MATERIAL SHOWN Start Marker

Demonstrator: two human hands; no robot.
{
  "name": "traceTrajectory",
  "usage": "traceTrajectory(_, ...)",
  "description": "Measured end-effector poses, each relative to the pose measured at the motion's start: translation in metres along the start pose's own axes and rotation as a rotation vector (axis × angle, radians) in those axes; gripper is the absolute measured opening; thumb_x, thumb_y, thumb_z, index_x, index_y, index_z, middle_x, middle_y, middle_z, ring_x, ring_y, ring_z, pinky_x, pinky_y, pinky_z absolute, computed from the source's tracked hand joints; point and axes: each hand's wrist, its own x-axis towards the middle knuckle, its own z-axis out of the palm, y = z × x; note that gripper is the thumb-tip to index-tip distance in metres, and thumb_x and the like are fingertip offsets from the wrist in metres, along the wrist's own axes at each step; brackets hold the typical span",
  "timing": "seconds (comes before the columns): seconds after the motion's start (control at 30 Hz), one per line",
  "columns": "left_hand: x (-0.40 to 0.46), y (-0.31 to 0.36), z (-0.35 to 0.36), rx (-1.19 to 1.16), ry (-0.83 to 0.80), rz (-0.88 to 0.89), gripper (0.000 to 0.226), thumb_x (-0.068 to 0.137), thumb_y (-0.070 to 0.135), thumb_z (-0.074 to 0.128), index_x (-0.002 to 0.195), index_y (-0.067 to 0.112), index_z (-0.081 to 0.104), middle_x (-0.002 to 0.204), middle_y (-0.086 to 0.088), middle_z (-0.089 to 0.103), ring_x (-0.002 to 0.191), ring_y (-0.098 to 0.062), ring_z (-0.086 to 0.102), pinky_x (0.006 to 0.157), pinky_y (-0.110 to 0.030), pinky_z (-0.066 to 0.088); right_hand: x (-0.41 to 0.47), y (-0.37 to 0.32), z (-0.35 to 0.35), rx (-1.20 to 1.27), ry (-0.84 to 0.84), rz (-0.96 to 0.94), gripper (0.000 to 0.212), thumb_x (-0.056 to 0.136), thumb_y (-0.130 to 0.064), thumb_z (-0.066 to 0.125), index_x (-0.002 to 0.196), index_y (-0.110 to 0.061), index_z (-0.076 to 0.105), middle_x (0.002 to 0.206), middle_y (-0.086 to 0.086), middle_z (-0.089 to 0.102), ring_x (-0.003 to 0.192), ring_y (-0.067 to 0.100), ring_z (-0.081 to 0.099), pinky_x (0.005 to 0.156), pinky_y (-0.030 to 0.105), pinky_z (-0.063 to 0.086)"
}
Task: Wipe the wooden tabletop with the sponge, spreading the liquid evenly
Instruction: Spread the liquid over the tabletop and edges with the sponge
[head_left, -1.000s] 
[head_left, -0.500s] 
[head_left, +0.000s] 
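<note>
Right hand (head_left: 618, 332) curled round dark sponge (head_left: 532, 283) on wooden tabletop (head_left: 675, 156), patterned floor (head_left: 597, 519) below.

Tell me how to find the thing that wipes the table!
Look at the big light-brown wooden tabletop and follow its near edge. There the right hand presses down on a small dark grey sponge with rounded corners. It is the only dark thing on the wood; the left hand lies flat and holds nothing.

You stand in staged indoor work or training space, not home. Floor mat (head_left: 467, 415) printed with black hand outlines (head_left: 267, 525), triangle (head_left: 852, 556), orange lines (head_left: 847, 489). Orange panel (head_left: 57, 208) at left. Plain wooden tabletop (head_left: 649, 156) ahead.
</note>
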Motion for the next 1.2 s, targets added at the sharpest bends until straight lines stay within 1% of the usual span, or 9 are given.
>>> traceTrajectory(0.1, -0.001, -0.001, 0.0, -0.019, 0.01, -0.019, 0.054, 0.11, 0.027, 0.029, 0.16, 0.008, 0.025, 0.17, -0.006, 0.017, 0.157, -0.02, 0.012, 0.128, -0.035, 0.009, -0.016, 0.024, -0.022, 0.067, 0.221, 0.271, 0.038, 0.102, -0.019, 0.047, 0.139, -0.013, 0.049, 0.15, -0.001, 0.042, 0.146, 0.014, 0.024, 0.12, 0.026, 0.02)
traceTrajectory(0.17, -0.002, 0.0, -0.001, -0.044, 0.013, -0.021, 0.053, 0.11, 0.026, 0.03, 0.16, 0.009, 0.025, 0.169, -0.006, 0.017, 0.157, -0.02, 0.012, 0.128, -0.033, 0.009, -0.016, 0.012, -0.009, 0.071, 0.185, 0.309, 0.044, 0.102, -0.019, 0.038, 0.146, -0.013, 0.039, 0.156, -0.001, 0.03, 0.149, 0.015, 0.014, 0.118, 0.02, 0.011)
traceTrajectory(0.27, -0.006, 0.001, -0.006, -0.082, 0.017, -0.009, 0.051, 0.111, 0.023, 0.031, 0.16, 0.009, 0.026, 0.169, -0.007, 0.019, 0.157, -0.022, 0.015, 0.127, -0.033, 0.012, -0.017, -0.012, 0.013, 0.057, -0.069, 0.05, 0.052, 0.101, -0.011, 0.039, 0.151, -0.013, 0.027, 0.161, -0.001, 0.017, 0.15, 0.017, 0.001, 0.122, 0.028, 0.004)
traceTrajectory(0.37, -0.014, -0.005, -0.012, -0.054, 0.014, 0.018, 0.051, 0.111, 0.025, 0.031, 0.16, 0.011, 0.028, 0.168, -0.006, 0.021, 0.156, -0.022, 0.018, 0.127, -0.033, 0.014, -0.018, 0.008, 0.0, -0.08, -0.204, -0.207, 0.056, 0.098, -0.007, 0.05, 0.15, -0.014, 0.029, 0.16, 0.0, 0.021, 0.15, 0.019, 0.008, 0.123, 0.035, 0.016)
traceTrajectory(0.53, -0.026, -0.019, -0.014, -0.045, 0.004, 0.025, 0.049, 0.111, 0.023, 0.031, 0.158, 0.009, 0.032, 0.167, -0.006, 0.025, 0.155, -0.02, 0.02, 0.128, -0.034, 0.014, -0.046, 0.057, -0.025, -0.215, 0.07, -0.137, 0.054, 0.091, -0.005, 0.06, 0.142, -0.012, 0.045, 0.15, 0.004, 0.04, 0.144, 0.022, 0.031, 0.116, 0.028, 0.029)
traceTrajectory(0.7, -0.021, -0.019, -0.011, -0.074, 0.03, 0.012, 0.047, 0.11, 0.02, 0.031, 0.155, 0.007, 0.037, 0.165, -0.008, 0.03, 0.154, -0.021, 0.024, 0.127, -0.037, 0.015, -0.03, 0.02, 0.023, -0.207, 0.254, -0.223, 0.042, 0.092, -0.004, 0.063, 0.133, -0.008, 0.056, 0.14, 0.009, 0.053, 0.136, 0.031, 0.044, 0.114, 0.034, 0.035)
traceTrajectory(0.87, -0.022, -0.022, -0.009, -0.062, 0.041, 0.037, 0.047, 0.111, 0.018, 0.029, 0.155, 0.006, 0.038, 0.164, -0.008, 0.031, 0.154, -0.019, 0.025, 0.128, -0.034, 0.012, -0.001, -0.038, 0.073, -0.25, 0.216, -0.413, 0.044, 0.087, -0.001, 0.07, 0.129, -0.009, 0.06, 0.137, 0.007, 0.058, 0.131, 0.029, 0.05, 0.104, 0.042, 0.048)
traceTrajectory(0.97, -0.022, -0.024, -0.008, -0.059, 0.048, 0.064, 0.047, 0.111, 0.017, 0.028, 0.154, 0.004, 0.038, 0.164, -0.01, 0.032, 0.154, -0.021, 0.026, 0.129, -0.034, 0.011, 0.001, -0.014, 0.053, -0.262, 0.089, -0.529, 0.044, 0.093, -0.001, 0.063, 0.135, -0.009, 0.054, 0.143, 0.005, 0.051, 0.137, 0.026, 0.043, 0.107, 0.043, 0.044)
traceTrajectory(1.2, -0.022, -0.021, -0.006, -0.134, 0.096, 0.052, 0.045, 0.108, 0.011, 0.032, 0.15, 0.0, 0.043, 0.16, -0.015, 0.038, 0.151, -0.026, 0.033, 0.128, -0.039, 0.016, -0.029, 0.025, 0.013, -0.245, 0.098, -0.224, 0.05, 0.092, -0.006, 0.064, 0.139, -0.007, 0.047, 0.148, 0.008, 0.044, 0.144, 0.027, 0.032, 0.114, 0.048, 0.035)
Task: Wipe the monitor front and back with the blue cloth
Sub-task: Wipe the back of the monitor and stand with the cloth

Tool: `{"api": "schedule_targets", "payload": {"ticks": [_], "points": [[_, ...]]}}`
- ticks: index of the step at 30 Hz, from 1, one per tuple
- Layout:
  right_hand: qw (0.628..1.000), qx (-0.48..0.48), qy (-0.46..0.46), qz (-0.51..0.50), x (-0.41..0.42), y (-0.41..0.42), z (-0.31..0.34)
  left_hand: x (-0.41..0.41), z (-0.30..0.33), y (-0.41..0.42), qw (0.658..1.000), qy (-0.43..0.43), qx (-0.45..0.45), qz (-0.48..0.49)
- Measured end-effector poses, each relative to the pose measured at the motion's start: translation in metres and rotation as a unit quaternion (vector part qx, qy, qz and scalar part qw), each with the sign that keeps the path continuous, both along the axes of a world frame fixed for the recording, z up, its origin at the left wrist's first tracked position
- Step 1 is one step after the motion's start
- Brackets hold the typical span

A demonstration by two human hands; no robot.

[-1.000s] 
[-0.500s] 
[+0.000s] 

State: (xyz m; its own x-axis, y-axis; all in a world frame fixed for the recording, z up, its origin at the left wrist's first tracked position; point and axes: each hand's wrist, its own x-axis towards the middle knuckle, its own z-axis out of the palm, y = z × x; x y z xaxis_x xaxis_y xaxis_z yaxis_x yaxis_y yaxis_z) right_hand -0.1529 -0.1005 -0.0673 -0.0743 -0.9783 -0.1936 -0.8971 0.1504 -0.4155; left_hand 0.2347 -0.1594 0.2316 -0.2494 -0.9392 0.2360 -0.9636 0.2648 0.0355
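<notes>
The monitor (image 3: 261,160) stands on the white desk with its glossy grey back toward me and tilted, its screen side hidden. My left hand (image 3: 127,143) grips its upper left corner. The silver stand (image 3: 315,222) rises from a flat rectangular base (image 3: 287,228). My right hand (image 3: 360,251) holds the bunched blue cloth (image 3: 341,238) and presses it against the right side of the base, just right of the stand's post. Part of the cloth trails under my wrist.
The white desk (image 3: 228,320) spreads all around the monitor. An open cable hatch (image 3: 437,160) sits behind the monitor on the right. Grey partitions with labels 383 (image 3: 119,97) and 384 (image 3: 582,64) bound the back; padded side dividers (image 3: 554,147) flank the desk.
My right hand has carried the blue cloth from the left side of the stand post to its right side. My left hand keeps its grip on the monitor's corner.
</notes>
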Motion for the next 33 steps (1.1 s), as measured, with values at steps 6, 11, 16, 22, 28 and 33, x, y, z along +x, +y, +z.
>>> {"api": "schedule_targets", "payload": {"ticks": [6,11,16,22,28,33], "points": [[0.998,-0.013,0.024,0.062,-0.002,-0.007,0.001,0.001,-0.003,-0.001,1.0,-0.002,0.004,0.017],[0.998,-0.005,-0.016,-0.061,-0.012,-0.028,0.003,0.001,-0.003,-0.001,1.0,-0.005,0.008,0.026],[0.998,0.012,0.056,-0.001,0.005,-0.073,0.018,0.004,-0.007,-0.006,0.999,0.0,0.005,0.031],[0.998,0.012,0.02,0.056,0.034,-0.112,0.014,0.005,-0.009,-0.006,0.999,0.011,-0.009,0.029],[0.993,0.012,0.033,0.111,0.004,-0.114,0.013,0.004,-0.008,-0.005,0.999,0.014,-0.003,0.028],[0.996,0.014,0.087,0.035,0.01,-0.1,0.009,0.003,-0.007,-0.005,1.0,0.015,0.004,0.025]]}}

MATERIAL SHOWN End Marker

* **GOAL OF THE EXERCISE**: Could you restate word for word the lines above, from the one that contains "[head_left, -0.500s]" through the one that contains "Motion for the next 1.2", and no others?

* **EXERCISE RESPONSE**:
[head_left, -0.500s] 
[head_left, +0.000s] 
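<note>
Right hand (head_left: 618, 332) curled round dark sponge (head_left: 532, 283) on wooden tabletop (head_left: 675, 156), patterned floor (head_left: 597, 519) below.

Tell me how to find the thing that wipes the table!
Look at the big light-brown wooden tabletop and follow its near edge. There the right hand presses down on a small dark grey sponge with rounded corners. It is the only dark thing on the wood; the left hand lies flat and holds nothing.

You stand in staged indoor work or training space, not home. Floor mat (head_left: 467, 415) printed with black hand outlines (head_left: 267, 525), triangle (head_left: 852, 556), orange lines (head_left: 847, 489). Orange panel (head_left: 57, 208) at left. Plain wooden tabletop (head_left: 649, 156) ahead.
</note>
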Motion for the next 1.2 s, targets added at the sharpest bends until straight lines stay within 1% of the usual span, or 9 are given.

There is nothing more to this answer.